“Hamilton” creator Lin-Manuel Miranda did not mince words in his message to Donald Trump following the President’s Saturday morning Twitter attacks on San Juan Mayor Carmen Yulín Cruz.
“You’re going straight to hell, @realDonaldTrump,” the Pulitzer Prize-winning playwright tweeted at the President. “No long lines for you. Someone will say, ‘Right this way, sir.’ They’ll clear a path.”
“She has been working 24/7. You have been GOLFING,” Miranda added in a follow-up tweet. “You’re going straight to hell. Fastest golf cart you ever took.”
“Did you tweet this one from the first hole, 18th hole, or the club? Anyway, it’s a lie. You’re a congenital liar,” he wrote in response to a third tweet from Trump, adding with a link to a donation site for a Latino nonprofit.
Miranda has been active in his efforts to try to help the hurricane-ravaged island.
“Puerto Ricans, that’s 3.5 million American citizens, just like Texas, just like Florida,” Miranda said Friday. “I know there’s a tendency for fatigue because we’ve just been through two hurricanes. And we can’t be fatigued when it comes to our fellow Americans.”
The Broadway star, whose parents moved to New York from Puerto Rico, said he is working on a new song to raise for disaster relief.
“It’s a love letter to Puerto Rico,” he said.
Trump went after the San Juan mayor in a series of early morning tweets for criticizing the White House’s hurricane relief efforts in Puerto Rico, accusing her of “poor leadership” and suggesting that the island’s residents are are not doing enough to help themselves.
“The Mayor of San Juan, who was very complimentary only a few days ago, has now been told by the Democrats that you must be nasty to Trump,” the President tweeted from his golf club in Bedminster, New Jersey, where he is spending the weekend. “… Such poor leadership ability by the Mayor of San Juan, and others in Puerto Rico, who are not able to get their workers to help. They want everything to be done for them when it should be a community effort.”
Trump touted the federal government’s response on the island, saying the workers there are doing “a fantastic job.”

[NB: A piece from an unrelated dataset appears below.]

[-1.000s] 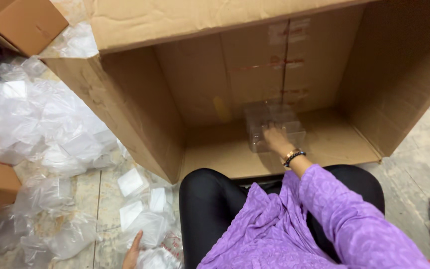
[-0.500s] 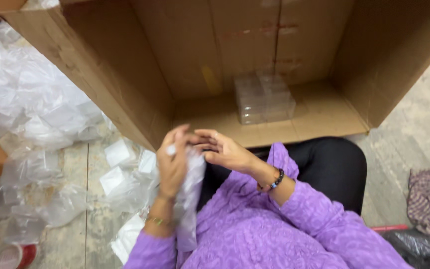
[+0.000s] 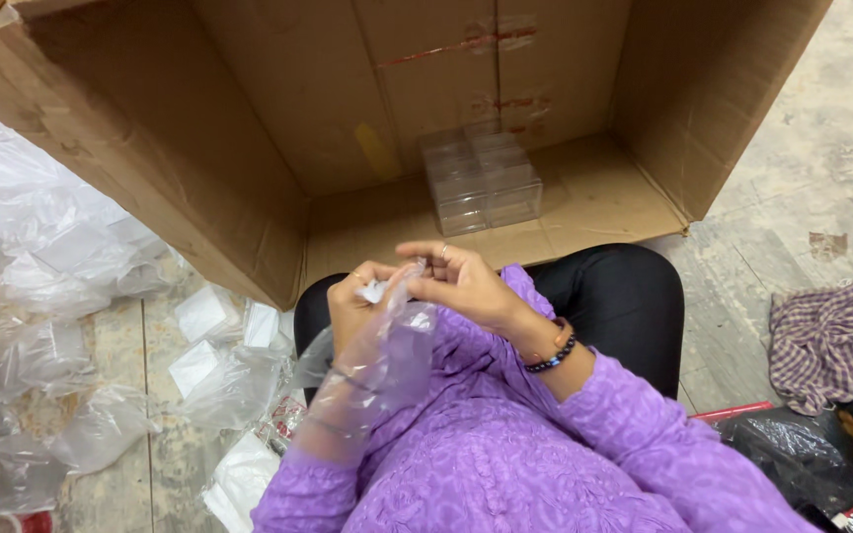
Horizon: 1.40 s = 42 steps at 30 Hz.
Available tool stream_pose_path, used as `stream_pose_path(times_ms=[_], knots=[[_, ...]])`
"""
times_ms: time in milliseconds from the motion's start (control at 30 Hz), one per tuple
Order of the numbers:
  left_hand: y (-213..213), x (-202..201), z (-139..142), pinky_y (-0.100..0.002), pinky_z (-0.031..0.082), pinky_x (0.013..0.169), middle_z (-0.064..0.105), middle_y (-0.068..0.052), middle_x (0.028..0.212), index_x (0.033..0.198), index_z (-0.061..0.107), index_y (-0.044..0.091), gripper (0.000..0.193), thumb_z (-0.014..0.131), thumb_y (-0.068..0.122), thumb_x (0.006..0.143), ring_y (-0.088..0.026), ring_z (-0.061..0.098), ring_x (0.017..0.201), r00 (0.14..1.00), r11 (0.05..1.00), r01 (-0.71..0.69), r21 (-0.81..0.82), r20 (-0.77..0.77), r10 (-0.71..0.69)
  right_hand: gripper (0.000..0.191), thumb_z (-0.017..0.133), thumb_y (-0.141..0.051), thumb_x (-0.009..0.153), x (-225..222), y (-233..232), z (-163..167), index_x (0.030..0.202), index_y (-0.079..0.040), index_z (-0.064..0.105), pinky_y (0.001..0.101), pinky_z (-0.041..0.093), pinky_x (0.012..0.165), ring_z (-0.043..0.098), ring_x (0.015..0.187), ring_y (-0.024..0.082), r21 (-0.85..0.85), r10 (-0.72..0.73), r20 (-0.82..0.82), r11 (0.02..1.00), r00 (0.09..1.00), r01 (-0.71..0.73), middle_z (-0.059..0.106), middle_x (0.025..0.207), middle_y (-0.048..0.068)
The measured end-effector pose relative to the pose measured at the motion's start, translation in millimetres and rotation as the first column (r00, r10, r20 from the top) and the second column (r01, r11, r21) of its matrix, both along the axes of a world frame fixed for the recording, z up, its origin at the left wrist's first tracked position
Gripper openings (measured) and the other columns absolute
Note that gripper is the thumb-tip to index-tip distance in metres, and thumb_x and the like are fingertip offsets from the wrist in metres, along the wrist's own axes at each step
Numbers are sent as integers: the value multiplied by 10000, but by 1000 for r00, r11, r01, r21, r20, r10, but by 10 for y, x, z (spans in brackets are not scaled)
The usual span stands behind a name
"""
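The fingers of the left hand point(image 3: 362, 296) pinch the mouth of a thin, crinkly clear plastic bag point(image 3: 377, 360) that drapes down the forearm; the right hand point(image 3: 461, 286) curls half-closed just beside it, fingertips touching the film near the top edge. Peeling such limp film apart probably goes best with a firm pinch and a gentle rub. Beyond the knees, rigid clear plastic boxes point(image 3: 484, 178) stand stacked inside a big brown cardboard carton point(image 3: 249, 128). Loose bags point(image 3: 41, 257) lie on the floor.
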<state>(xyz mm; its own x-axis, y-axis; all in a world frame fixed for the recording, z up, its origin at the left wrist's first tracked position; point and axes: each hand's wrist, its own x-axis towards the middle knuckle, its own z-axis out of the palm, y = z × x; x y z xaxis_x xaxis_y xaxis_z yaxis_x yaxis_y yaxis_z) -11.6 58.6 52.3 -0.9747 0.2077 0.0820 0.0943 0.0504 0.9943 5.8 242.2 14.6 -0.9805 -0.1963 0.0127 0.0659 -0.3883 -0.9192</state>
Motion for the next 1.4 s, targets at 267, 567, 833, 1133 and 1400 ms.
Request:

Yulín Cruz countered in an interview on MSNBC that the only goal right now is to save lives, adding that she “has no time for distractions.”
“This isn’t about me, this isn’t about anyone. This is about lives being lost if things do not get done properly real quickly,” she said.
Administration update
FEMA said in a news release Saturday that urban search-and-rescue teams, working alongside local law enforcement, have scoured the island and rescued 843 people. In addition, 11 highways have been cleared, 70% of ports and 60% of gas stations are operating, and half of the grocery and big box stores are open, the release said.
While the release said power has been restored to 59 hospitals, FEMA official Alejandro de la Campa told reporters only 5% of electricity had been restored in the island as of Saturday.
The president of the Puerto Rico Aqueduct and Sewer Authority, Elí Díaz Atienza, gave a breakdown of the water service restoration effort to San Juan radio station WIPR, saying water is running to about 55% of the city.